CoolCell used for GMP-regulated Isolation of Amniotic Stem Cells

Sterile equipment is prepared for the hAEC isolation. Human amnion-derived cells are valued for their plasticity and exceptional safety profile. Image credit: Gramignoli, et al., 2016.

An independent study at the Karolinska Institute in Sweden[1] is using BioCision’s CoolCell® freezing container to aid their research on the isolation and characterization of human amniotic epithelial cells.

The human placenta is a fascinating structure, engineered by evolution to provide both a crucial connection point and an immunological barrier between the developing fetus and the mother. The amnion, an epithelial cell–lined cavity within the placenta, is a rich and generally non-controversial source of progenitor cells. Human amnion epithelial cells (hAECs), for example, can self-renew and differentiate into many kinds of mature cells. They are also non-tumorigenic, and display immunosuppressive properties that make them an attractive candidate for use in regenerative medicine.

We have previously discussed the need for safe and effective methods for cryopreserving cells derived from the human amnion; including the importance of integrating good manufacturing practices and quality control. Because current regulatory guidelines don’t clearly define parameters for isolation and banking of hAECs, this current study from the Karolinska Institute delineates a detailed protocol suitable to clinical applications.

In accordance with GMP recommendations for clinical grade cells, all reagents used in the procedure are animal-free in origin, to avoid the risk of contamination or infectious pathogens. The authors also recommend only using placental tissue derived from delivery by caesarean sections, since this guarantees the tissue was collected under sterile conditions. Following dissection of the amnion away from the placenta, hAECs are released from the tissue by enzymatic digestion, after which cell recovery and viability assays are performed. The cells are then ready for cryopreservation and banking.

Banking clinical grade cells is what allows for the widespread application of human cells in preclinical evaluation and therapeutic treatments. For this reason, the authors believe cryopreservation steps need to be clearly defined and always follow GMP guidelines. Freezing cells by slow cooling is currently considered the best method of achieving high viability and post-thaw recovery rates. The authors use BioCision’s CoolCell for this step, because, as they note, “The freezing container should be alcohol-free and able to provide a freezing rate of −1°C/min when transferred to a −80°C freezer.” In this protocol, cells remain in the −80°C freezer for 90 min. before being transferred to a liquid nitrogen container for long-term storage.

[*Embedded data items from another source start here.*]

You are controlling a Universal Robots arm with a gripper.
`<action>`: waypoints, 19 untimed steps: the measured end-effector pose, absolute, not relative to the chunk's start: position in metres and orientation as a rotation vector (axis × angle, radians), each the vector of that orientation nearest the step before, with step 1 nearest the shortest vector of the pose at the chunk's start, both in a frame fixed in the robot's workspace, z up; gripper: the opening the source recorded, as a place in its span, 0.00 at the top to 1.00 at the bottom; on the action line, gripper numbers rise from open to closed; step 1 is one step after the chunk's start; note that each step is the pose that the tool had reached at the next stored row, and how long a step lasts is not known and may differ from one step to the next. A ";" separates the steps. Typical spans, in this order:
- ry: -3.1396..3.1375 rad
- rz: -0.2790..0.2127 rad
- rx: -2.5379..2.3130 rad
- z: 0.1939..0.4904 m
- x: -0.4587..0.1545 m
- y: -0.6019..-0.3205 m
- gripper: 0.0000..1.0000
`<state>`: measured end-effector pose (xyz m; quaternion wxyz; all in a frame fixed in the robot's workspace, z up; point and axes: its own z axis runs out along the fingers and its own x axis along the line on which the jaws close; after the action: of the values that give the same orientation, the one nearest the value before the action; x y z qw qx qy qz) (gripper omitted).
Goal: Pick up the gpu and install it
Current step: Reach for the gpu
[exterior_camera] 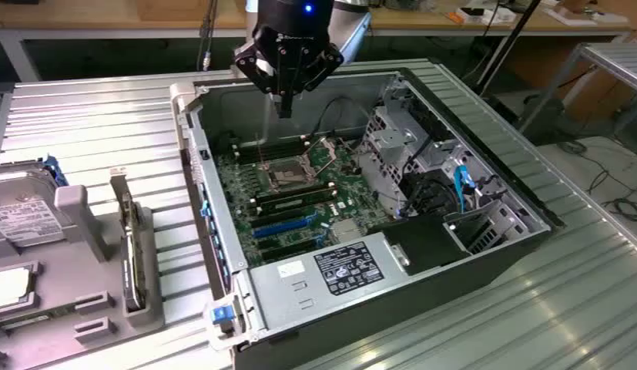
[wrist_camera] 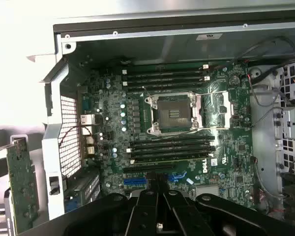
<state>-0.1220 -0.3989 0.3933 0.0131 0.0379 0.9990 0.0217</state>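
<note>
The gpu point(exterior_camera: 131, 254) stands on its edge in a grey holder point(exterior_camera: 87, 308) on the exterior view's left, outside the computer case, with its silver bracket at the far end. The wrist view shows its green board point(wrist_camera: 22, 189) beside the case wall. My gripper point(exterior_camera: 284, 104) hangs above the far end of the open case point(exterior_camera: 210, 231), over the motherboard point(exterior_camera: 297, 193). Its fingers point(wrist_camera: 152, 206) are shut together with nothing between them. The gripper is well apart from the gpu. Blue expansion slots point(exterior_camera: 287, 225) lie on the board just below the fingertips point(wrist_camera: 135, 181).
A silver labelled hard drive point(exterior_camera: 25, 216) lies in the holder at the exterior view's far left. Inside the case are the CPU socket point(wrist_camera: 173, 114), black memory slots point(wrist_camera: 169, 147), the drive cage point(exterior_camera: 410, 146) and the power supply point(exterior_camera: 344, 270). Ribbed metal table point(exterior_camera: 92, 123) surrounds the case.
</note>
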 end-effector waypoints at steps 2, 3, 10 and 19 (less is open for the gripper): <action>3.112 0.068 0.118 0.393 -0.122 -0.399 0.89; 3.112 0.068 0.118 0.393 -0.122 -0.399 0.89; 3.112 0.068 0.118 0.393 -0.124 -0.399 0.89; 3.112 0.068 0.118 0.393 -0.137 -0.399 0.89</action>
<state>-0.1367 -0.3989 0.3933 0.0131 0.0379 0.9990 0.0217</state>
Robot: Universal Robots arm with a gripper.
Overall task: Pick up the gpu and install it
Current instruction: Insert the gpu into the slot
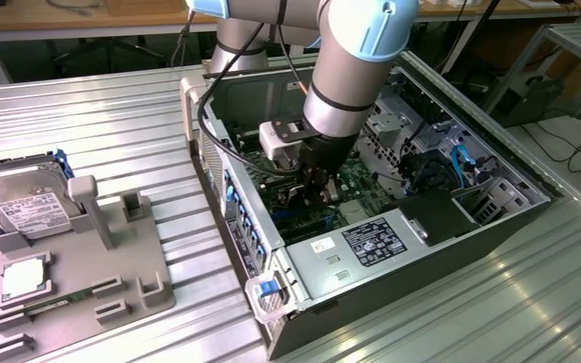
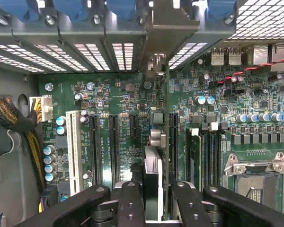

When the hAECs are finally thawed, GMP regulations require for them to be characterized in terms of viability, identity, and function before they can be used. The authors are confident that their protocol will provide a cell product that is useful for both basic research, and therapeutic use in the clinic.

Reference:

[1] Gramignoli R., et al. Isolation of Human Amnion Epithelial Cells According to Current Good Manufacturing Procedures. Current Protocols in Stem Cell Biology. 37:1E.10.1-1E.10.13. May 2016.